## Work to be completed
Find how many lines below hold "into", then state that number by itself.

Segment Start: Information

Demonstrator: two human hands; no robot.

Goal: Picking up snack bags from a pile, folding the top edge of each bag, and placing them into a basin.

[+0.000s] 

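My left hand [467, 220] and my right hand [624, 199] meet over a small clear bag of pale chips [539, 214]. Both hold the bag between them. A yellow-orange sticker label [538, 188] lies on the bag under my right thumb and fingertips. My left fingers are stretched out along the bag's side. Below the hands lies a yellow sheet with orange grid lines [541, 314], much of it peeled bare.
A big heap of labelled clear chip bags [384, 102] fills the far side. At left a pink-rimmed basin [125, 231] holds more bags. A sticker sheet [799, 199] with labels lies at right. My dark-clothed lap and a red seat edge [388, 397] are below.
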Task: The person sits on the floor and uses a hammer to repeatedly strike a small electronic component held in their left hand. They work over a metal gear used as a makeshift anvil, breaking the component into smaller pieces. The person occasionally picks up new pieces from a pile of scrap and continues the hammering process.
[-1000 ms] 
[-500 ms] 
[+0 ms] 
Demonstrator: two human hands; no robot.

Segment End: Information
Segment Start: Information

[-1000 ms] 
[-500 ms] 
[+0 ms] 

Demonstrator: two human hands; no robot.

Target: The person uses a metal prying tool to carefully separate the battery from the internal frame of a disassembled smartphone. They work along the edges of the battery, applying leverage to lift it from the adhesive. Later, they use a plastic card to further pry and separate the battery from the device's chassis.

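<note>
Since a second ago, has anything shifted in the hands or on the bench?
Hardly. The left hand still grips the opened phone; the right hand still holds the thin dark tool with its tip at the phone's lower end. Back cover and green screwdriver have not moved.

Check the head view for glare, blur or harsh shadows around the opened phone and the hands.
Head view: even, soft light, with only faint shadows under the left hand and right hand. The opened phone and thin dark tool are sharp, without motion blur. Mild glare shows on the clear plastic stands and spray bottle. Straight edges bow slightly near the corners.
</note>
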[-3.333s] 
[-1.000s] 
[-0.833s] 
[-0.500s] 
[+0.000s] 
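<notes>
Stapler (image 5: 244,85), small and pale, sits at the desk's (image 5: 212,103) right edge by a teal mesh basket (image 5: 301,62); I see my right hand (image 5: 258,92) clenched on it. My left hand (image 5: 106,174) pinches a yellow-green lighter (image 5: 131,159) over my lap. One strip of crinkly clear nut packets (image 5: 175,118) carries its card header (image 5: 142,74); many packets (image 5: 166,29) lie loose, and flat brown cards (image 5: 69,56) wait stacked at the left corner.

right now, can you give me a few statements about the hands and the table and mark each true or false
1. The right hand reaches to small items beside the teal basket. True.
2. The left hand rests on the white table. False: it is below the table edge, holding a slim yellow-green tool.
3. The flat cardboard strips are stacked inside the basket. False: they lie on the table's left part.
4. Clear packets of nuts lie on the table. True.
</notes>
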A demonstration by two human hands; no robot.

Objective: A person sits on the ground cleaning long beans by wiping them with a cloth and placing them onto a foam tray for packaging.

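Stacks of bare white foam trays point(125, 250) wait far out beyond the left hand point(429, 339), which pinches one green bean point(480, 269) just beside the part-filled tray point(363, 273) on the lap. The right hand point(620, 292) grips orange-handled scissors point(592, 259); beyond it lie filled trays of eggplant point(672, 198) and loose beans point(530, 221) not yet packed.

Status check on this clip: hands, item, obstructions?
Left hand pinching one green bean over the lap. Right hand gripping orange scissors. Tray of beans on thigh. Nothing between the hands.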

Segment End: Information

## Written response
2